#### ACTIVITY:
Entries follow. Give back exactly the lines starting at the one containing "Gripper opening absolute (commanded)" and ending at the one containing "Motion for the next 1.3", and no other lines.

╭─ PROVIDED INFORMATION

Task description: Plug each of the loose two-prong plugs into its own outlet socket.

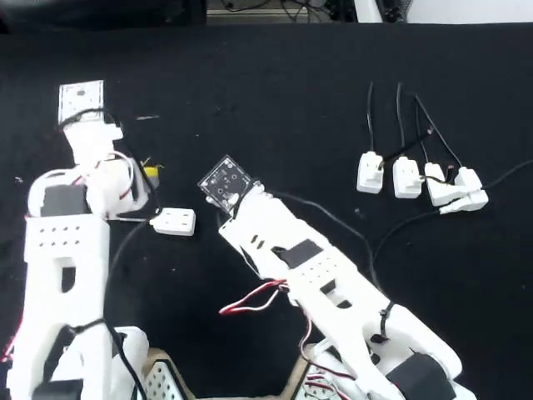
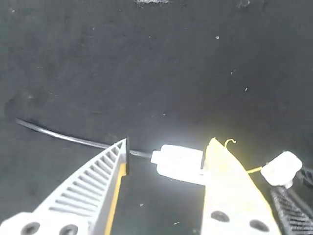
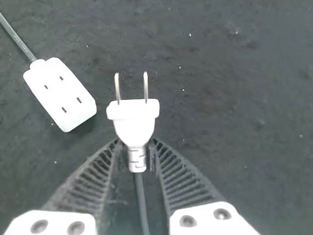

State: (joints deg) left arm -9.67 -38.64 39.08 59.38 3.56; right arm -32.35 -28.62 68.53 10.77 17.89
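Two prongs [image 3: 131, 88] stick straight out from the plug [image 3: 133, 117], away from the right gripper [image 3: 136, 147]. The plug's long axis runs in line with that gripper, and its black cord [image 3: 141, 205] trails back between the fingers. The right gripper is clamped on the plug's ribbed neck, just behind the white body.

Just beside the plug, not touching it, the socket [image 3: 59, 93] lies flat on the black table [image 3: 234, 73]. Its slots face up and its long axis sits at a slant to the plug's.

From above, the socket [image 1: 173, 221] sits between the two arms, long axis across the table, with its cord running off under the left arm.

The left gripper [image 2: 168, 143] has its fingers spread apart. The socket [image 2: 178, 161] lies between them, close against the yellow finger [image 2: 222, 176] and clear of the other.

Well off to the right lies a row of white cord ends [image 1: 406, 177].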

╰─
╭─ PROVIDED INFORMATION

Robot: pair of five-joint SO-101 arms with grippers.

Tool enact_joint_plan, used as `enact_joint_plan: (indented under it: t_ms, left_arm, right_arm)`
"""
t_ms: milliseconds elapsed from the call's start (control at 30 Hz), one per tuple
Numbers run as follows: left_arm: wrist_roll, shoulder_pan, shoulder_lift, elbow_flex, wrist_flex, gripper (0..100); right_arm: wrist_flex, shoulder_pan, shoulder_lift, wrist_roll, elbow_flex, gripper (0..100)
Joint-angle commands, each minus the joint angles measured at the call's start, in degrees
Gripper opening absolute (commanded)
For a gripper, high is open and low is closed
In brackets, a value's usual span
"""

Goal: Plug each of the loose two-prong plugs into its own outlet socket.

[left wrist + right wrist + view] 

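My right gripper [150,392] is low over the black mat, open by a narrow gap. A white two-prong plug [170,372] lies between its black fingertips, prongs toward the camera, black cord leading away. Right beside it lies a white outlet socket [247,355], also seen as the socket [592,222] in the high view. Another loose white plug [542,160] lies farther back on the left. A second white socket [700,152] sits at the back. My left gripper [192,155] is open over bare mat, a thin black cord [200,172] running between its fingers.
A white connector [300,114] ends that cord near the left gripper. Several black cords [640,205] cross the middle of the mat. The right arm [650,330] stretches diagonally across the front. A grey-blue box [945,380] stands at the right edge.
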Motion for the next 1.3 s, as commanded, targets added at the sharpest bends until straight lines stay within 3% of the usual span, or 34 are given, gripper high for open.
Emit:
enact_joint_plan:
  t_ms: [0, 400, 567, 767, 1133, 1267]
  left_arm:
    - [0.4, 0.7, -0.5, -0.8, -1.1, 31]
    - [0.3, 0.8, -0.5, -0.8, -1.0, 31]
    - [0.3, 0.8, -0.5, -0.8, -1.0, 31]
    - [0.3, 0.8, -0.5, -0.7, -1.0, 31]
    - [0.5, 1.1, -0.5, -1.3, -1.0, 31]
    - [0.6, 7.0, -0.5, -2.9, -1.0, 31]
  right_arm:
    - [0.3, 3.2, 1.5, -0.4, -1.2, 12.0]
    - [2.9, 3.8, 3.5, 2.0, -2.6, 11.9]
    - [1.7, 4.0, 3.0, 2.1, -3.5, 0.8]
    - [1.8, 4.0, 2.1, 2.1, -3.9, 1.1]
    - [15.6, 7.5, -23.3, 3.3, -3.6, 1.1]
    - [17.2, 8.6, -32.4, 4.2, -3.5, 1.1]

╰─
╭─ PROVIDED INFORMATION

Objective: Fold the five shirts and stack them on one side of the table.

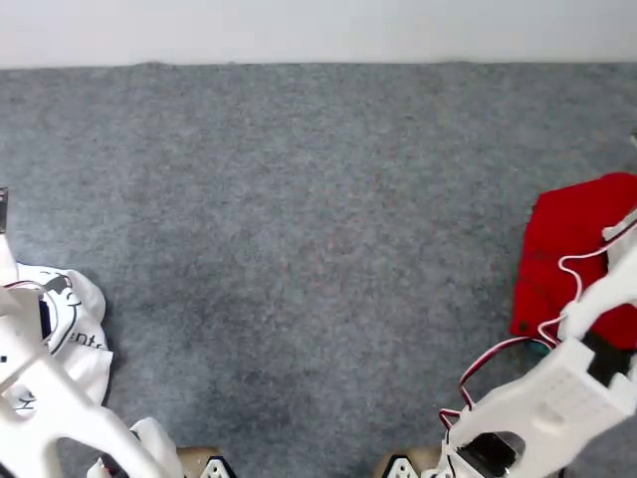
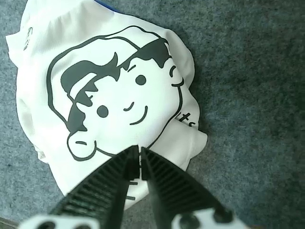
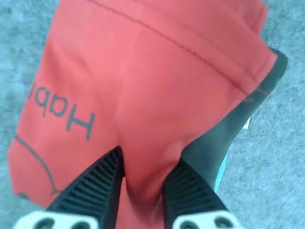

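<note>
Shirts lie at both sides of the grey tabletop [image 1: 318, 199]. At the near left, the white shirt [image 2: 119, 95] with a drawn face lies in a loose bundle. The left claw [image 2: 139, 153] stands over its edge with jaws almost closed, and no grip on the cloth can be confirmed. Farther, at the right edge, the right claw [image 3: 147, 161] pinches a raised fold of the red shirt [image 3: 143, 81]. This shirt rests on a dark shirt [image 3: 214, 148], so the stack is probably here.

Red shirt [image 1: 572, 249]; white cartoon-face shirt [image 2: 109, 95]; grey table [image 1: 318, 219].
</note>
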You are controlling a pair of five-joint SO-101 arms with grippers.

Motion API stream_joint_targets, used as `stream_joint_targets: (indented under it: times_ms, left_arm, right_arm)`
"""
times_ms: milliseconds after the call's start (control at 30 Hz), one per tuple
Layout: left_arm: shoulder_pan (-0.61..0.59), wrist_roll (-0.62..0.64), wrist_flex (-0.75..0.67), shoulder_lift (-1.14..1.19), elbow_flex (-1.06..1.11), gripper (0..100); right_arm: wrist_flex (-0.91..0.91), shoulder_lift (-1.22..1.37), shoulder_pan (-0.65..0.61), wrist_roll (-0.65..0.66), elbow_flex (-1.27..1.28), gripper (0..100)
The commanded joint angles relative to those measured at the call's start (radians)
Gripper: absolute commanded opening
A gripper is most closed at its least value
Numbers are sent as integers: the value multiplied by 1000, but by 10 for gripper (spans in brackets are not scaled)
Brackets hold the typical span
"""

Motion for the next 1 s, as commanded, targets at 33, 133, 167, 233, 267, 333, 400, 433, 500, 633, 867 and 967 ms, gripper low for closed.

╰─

#### WRITTEN ANSWER:
Gripper opening absolute (commanded)
For a gripper, high is open and low is closed
In brackets, a value's usual span
"""

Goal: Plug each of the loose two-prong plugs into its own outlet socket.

[left wrist + right wrist + view] 

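My right gripper [150,392] is low over the black mat, open by a narrow gap. A white two-prong plug [170,372] lies between its black fingertips, prongs toward the camera, black cord leading away. Right beside it lies a white outlet socket [247,355], also seen as the socket [592,222] in the high view. Another loose white plug [542,160] lies farther back on the left. A second white socket [700,152] sits at the back. My left gripper [192,155] is open over bare mat, a thin black cord [200,172] running between its fingers.
A white connector [300,114] ends that cord near the left gripper. Several black cords [640,205] cross the middle of the mat. The right arm [650,330] stretches diagonally across the front. A grey-blue box [945,380] stands at the right edge.
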Motion for the next 1.3 s, as commanded, targets added at the sharpest bends until straight lines stay within 3% of the usual span, or 34 are given, gripper high for open.

Nothing else goes with this output.